At the trial of the two hackers prosecuted for sextortion

Estimated read time 4 min read

At the trial of the two hackers prosecuted for sextortion


Beginning of February 2019. Particularly threatening messages land on French Internet users’ messengers. “You are probably wondering why you are receiving this email. I am a hacker who hacked your device a few months ago. I have set up a virus on the adult (porn) site and guess what, you visited this site for fun (you know what I mean).”



In a long message, the hacker then claimed to have recorded a video in double screen, that of his victim – during the consultation of the pornographic site – and that coming from the webcam. A video that we imagine is compromising and that will be sent to loved ones, family and colleagues. Unless a ransom of a few hundred euros is paid.


In 2019, millions of French people received this kind of messages, a scam style then very fashionable. As told by Libération, part of them could be the work of two young Frenchmen, Augustin I. and Jordan R., prosecuted this week before the Paris criminal court for extortion, attempted extortion, access and maintenance in an automated data processing system, as well as laundering.

From the bluff

In reality, these threats were a bluff. Of course, there have been videos, but they have not been exploited by hackers There is also, most of the time, no hacking of the target terminal. But out of the ten million targeted email addresses, about 600 Internet users would have fallen for the panel, according to one of the statements of one of the two hackers.

A significant number of victims who would have made it possible to fraudulently accumulate up to the equivalent of about 400,000 euros in bitcoins over the first six months of the year 2019, the period of prevention of the procedure. After the fact, looking at the transactions on the virtual currency wallets, the investigators estimated that the crypto-porn scam, carried out by several groups of cybercriminals, had extracted the equivalent of 1.3 million euros.

Aged 25, Augustin I. and Jordan R. are playing big in court. The first, a tall, thin man with the false airs of François Fillon, wants to resume studies in computer science. The second will soon be a father, and after obtaining a certification in web development, he held two positions before snagging a well-paid job in a company gravitating around video games. “I have somewhat fulfilled my childhood dream”” he assures.

Homemade malware

According to the prosecution, the two suspects, then barely 20 years old, had developed a well-established technique to deceive their victims. First of all, a homemade malicious software, Varenyky, developed by Augustin I., had allowed them to build up a network of zombie machines. The targets had been deceived by phishing messages announcing the sending of an invoice or a package. This malware, coded in C++, was a variant of Tinynuke, the first creation of the young man.
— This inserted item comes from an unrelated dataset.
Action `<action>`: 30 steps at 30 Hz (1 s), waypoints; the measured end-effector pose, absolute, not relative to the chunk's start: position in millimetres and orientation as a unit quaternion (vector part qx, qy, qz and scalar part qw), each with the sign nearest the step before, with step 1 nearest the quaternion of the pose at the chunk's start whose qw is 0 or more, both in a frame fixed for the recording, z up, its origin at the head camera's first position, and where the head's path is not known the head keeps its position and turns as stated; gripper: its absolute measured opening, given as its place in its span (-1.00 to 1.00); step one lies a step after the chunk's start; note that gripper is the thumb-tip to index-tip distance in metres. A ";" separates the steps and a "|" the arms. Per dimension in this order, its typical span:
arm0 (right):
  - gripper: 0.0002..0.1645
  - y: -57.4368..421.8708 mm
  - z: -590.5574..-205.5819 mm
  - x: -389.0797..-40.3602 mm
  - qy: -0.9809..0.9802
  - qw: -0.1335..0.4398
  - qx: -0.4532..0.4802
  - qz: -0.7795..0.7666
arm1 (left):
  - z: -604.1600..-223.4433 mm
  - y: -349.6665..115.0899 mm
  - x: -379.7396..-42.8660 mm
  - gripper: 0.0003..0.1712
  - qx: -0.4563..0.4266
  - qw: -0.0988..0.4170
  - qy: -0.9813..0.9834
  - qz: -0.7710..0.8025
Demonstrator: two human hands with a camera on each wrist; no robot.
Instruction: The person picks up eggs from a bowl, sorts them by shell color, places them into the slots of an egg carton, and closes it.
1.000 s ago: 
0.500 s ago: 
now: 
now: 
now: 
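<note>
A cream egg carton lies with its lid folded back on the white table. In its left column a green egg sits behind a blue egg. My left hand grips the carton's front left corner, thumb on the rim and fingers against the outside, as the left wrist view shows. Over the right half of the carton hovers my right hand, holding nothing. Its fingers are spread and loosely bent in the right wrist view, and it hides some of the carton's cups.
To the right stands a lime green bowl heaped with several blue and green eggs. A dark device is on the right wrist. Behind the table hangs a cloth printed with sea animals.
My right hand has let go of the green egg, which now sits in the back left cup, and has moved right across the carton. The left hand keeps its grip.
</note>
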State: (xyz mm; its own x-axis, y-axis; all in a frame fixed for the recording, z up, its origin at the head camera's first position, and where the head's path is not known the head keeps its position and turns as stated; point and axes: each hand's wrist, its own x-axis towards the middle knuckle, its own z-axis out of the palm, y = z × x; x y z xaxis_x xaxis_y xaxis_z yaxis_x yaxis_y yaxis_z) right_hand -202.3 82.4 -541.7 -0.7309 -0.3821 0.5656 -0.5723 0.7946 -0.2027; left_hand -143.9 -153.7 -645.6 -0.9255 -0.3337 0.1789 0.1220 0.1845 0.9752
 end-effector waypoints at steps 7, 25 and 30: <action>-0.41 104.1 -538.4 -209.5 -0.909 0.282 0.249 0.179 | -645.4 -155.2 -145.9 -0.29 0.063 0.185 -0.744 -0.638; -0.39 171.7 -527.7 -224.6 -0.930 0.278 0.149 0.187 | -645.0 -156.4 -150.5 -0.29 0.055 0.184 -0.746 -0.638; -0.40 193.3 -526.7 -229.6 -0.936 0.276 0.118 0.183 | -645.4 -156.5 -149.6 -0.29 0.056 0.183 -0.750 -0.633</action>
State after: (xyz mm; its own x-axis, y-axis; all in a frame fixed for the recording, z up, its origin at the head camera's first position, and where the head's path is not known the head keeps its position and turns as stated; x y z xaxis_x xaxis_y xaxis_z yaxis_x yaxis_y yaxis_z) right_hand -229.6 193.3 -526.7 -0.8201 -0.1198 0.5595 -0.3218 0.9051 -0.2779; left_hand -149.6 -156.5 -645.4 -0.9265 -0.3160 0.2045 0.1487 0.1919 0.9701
The botnet of 1300 machines, managed by Jordan R., was then used to send mass ransom demands, first directed to addresses orange.fr . An operator particularly targeted because one of the defendants had identified a way to bypass the anti-spam filter, and because the hackers had decided to attack only French Internet users, for fear of American justice.


The Varenyky malware also had a webcam activation feature, tested for several days. It was triggered after detecting keywords in the victim. But given the too high number of false positives and the impossibility of linking each video to its victim, the hackers assured that they had not tried to exploit the feature.$

Money trail

To trace the two involved, the investigators first followed the money trail. By taking an interest in the bitcoin addresses sent in the ransom demand messages, they discover that one of the wallets has already been shared on a GitHub page by a developer calling for donations. This is Jordan R.

Following this thread, the police then look into his bank account. She then notices an outgoing transfer to the account of Augustin I., a young man already targeted by another cybercrime investigation to the detriment of a French bank. It then remains to arrest the suspects, targeted by a search warrant from April 2019, who live in Ukraine.



Jordan R. will be the first arrested at Roissy airport, on his return to France at the beginning of September 2019. A few months later, Augustin I. goes to his turn, presenting himself at the police station of the 15th arrondissement of Paris. Not without first throwing his computer in the Vistula, in Poland. Four days of hearings are scheduled for this trial.